I certainly can’t say that I have grasped the reality of God’s good and perfect plan in its entirety, either. In fact, I think I have only just recently apprehended enough of the truth of the Incarnation – “God with meat on Him” – to make me dead certain that I will never fully “get it” this side of Heaven. It’s too much of a mind-bender; my faith must bridge the gap between what Jesus said and my understanding of it.

This side of Heaven, though, I have seen enough of God’s work to know for certain that He works in ways I will never comprehend and that the way He seems to work most often is through the lives of His people whenever they are more fully surrendered to His will. God can do anything He wants, of course, but He chooses not enter into human lives that do not trust Him. This gift of free will is yet another sign of His goodness and His deep, deep love for His created order. It is yet another amazing mercy of God that He deigns to work with those who are willing – those who have thrown up their hands in prayer and said, “Whatever you want, God…I am all in.”

Need proof? Consider the following.

Earlier today I found myself in Kansas City driving around in pursuit of a ballet shoe specialty store, a business set up for the express purpose of sizing and accurately fitting various types of ballet toe shoes to its clientele. The shoes – just to be clear – were not for me. They were, instead, for a young woman who has come to hold the special place of “adopted daughter” in my heart in a remarkably short time. Two months ago, she and I were complete strangers.

Let me briefly explain how I even came to know this young woman. My wife Shelly runs the various Care Ministries at The Crossing, and so (as you might expect) the physical needs of other people frequently come to her attention. One day, she casually informed me that a young woman from Mongolia was running out of options for affordable living space, and that she only needed “a few more months” in Columbia to finish up her master’s degrees. She also reminded me that we had two empty bedrooms in our basement, just in case I had forgotten this detail. Toss in her sad, puppy-dog eyes and you end up with an international student living in a spare bedroom downstairs.

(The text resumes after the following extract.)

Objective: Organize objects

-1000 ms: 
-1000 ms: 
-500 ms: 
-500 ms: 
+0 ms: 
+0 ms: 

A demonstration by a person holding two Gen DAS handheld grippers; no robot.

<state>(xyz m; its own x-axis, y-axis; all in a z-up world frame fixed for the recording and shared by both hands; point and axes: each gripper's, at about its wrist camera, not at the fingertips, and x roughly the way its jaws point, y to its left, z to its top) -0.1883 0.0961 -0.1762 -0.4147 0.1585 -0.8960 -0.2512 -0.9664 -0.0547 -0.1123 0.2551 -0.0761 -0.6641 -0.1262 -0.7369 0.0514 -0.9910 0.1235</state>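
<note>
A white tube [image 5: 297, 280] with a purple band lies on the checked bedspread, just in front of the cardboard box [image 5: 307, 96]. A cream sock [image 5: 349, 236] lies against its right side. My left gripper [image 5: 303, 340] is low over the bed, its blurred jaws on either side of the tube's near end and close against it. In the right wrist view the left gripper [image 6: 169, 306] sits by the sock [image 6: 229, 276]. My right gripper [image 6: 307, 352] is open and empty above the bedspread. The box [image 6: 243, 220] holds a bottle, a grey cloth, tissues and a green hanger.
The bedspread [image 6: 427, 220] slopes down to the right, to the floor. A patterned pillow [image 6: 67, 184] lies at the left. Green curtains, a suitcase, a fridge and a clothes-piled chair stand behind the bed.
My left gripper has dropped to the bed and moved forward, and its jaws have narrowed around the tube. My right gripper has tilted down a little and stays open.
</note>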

Now add into the mix that this grad student is also an aspiring student of dance. Fold in the need for a personal fitting of ballet shoes by trained experts in the field of dancing footwear, and the results were that my itinerary for Dec. 23rd began to take shape. One trip to Kansas City to visit family morphed to include a Google-maps-fueled trek to said ballet specialty store, and earlier today I found myself reading an addiction-recovery book while surrounded by tutus, frilly skirts, tights of various sizes and colors and (of course) the most elegant in footwear. To say that this is not the sort of place one would normally expect to find me is something of an understatement.

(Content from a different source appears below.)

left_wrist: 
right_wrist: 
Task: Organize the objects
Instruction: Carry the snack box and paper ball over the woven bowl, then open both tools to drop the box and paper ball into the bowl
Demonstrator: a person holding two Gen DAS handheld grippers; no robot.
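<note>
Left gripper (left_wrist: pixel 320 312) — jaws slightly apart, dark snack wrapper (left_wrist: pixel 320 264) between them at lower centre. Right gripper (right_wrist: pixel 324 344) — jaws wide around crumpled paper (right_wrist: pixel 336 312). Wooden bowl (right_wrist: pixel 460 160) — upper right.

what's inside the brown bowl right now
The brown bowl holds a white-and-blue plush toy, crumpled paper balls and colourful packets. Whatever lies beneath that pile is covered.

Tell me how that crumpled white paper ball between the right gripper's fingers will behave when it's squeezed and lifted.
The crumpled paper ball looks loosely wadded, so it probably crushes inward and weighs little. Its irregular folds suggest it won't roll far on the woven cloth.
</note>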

While I realize that my willingness to enter into this sort of expedition hardly begins to compare with Jesus Christ entering into the history of His fallen creation, it’s also fair to say that this trip would not have happened a handful of years ago. It took the Spirit of God living in me and working over time to make it even possible for me to consider doing this sort of favor for someone I had only met a few weeks earlier. The servant’s heart required to happily search out a ballet specialty store in a city largely foreign to me just didn’t exist even a few short years ago.

Many people I know struggle to accept the Christmas story precisely because they cannot imagine a God Who would stoop so low as to take on human flesh and become one of us. Honestly, as the years go by, this part of the Christmas story seems less and less implausible to me. Yes, it still blows my mind, but not nearly as much as the idea that God chooses to dwell within me, willingly entering into my flesh by His Spirit and transforming me into a guy who gladly surrenders a portion of his day to the proper fitting of ballet shoes.

That God would deign to enter into pure flesh of His own, born of a virgin, seems remarkable. But to enter into my flesh? Scandalous! Unthinkable! I see what’s going on in my heart! Why would Jesus allow Himself to go “dumpster diving” for the sake of someone like me?

Thank you, Jesus, for drawing intimately close to the proud, the foolish and the unlovable. Thank you for loving your enemies. But I confess that I still don’t quite get it.

Merry Christmas to all!

Isaiah 9:6-7 (ESV)
For to us a child is born,to us a son is given; and the government shall be upon his shoulder, and his name shall be called Wonderful Counselor, Mighty God, Everlasting Father, Prince of Peace. Of the increase of his government and of peace there will be no end, on the throne of David and over his kingdom, to establish it and to uphold it with justice and with righteousness from this time forth and forevermore. The zeal of the Lord of hosts will do this.